Your objective. Only one stretch of the records below should be repeated. It starts with the line containing "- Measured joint" and goes on through the line containing "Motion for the", exactly as written.

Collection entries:
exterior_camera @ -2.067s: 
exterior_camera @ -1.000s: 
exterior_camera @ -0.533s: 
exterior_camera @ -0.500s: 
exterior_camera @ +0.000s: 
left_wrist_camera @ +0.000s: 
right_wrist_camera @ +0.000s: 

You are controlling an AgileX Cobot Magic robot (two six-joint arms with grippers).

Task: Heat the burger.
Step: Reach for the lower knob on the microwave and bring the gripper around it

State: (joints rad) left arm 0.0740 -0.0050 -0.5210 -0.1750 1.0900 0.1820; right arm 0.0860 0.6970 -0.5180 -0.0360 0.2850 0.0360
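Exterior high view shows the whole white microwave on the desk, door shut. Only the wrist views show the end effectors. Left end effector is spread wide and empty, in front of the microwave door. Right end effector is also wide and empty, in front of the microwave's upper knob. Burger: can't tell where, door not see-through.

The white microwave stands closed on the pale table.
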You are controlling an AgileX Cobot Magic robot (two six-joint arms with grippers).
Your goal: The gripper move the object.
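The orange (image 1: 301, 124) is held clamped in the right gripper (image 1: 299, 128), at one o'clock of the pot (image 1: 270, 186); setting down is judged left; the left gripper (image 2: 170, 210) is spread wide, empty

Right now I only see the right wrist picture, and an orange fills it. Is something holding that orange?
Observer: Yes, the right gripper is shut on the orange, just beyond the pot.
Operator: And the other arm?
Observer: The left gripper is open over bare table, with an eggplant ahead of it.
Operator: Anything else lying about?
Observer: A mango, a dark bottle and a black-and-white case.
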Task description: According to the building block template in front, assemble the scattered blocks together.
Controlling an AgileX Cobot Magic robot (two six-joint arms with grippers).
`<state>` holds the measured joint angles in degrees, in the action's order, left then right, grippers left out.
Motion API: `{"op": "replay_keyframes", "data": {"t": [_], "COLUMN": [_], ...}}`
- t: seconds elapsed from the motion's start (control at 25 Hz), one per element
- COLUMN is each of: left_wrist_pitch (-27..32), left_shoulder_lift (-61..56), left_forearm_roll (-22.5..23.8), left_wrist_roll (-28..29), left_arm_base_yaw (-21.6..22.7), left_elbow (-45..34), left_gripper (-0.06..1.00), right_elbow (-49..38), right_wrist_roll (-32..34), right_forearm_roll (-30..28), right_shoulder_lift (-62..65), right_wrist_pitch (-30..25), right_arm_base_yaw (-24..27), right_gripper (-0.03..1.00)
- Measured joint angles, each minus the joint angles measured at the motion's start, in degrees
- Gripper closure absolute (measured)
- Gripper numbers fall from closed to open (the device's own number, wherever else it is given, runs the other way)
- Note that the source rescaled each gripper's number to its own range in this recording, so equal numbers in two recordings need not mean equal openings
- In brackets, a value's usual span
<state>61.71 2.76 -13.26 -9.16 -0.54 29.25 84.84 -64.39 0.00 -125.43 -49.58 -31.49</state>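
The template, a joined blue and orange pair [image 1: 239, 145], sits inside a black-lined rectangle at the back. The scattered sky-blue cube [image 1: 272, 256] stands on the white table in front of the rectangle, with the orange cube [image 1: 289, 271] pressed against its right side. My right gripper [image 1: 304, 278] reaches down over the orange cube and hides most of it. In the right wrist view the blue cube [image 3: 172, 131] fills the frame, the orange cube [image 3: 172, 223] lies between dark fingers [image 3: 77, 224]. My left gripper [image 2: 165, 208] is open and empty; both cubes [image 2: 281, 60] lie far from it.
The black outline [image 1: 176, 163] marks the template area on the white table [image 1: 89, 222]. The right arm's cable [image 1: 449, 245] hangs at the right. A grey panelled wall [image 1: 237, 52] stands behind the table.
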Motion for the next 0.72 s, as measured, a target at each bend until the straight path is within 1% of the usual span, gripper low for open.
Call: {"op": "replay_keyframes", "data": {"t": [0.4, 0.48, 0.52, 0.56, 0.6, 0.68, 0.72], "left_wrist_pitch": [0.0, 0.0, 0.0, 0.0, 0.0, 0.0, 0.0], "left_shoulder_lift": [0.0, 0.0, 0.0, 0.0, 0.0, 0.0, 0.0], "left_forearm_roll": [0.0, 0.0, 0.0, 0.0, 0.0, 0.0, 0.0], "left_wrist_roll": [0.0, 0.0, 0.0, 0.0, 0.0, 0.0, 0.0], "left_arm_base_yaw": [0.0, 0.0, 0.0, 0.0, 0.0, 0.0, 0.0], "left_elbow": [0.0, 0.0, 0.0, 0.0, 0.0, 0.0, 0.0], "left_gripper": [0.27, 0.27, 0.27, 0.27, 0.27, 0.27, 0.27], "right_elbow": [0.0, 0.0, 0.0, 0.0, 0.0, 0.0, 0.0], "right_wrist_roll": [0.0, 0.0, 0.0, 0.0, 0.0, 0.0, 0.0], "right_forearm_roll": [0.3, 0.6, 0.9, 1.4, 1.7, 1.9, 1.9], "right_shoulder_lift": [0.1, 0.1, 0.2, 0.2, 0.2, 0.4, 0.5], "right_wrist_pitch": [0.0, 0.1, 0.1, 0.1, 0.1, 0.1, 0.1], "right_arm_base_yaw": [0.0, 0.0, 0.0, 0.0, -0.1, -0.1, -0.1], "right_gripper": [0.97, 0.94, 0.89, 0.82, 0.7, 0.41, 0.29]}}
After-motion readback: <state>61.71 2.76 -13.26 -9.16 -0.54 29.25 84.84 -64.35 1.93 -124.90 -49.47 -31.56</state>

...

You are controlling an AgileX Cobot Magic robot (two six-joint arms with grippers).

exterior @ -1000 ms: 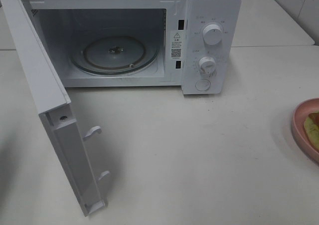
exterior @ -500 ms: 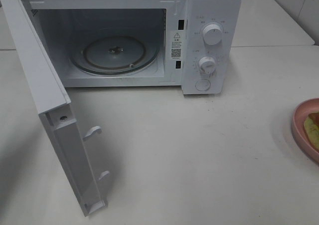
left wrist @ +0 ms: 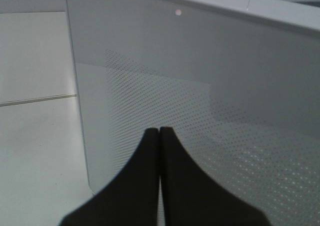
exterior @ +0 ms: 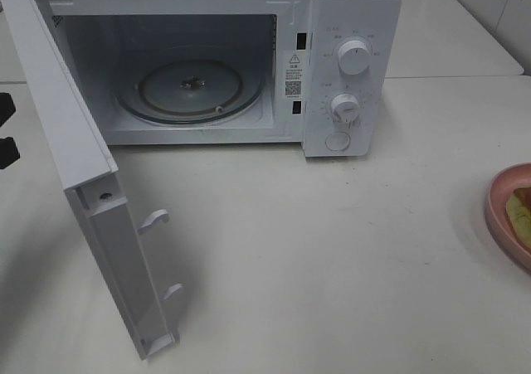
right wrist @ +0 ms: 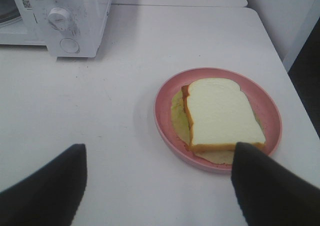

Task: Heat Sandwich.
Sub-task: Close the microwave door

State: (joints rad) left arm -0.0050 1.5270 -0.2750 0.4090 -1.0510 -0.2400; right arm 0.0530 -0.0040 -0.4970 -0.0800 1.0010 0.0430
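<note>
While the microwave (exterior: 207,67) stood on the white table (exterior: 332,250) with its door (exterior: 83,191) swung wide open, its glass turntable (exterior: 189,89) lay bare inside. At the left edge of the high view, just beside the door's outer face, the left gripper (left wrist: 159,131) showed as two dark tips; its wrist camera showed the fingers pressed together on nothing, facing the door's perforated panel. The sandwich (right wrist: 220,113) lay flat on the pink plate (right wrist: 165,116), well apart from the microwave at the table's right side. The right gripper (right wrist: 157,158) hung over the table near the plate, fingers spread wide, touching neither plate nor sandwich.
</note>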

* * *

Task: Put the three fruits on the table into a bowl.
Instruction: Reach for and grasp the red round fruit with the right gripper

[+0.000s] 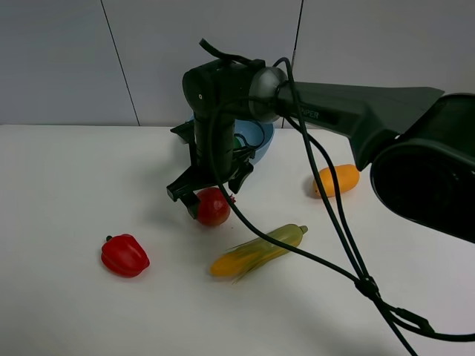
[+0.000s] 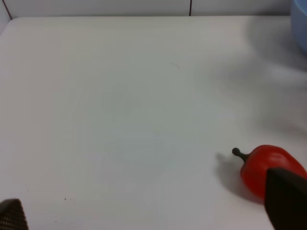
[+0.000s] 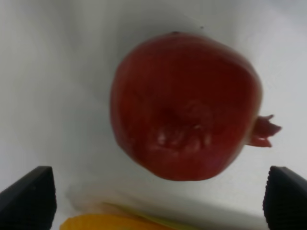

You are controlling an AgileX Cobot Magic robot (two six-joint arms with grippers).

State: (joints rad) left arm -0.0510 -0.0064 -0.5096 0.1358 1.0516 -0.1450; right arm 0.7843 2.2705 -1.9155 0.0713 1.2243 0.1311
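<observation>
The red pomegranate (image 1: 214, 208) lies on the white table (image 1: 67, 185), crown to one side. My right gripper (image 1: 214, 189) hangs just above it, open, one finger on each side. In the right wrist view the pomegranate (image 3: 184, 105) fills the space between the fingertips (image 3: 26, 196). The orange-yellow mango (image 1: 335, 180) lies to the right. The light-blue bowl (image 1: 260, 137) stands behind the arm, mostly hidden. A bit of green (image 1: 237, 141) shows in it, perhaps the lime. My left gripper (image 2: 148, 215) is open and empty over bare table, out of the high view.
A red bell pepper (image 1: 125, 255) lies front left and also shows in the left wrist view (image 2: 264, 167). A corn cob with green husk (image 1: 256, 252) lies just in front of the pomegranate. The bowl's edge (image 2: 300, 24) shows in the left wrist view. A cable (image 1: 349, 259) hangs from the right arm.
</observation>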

Your solution.
- Measured joint angles, each minus the joint angles measured at the motion's start, in degrees
- Gripper closure absolute (measured)
- Gripper numbers fall from closed to open (the device's own number, wherever else it is given, runs the other way)
- Note that the source rescaled each gripper's number to its own range in this recording, so equal numbers in two recordings need not mean equal openings
- In brackets, a value's usual span
<state>61.71 2.76 -13.26 -9.16 -0.54 29.25 84.84 -64.39 0.00 -125.43 -49.58 -31.49</state>
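The template, a joined blue and orange pair [image 1: 239, 145], sits inside a black-lined rectangle at the back. The scattered sky-blue cube [image 1: 272, 256] stands on the white table in front of the rectangle, with the orange cube [image 1: 289, 271] pressed against its right side. My right gripper [image 1: 304, 278] reaches down over the orange cube and hides most of it. In the right wrist view the blue cube [image 3: 172, 131] fills the frame, the orange cube [image 3: 172, 223] lies between dark fingers [image 3: 77, 224]. My left gripper [image 2: 165, 208] is open and empty; both cubes [image 2: 281, 60] lie far from it.
The black outline [image 1: 176, 163] marks the template area on the white table [image 1: 89, 222]. The right arm's cable [image 1: 449, 245] hangs at the right. A grey panelled wall [image 1: 237, 52] stands behind the table.
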Motion for the next 0.72 s, as measured, a target at each bend until the straight path is within 1% of the usual span, gripper low for open.

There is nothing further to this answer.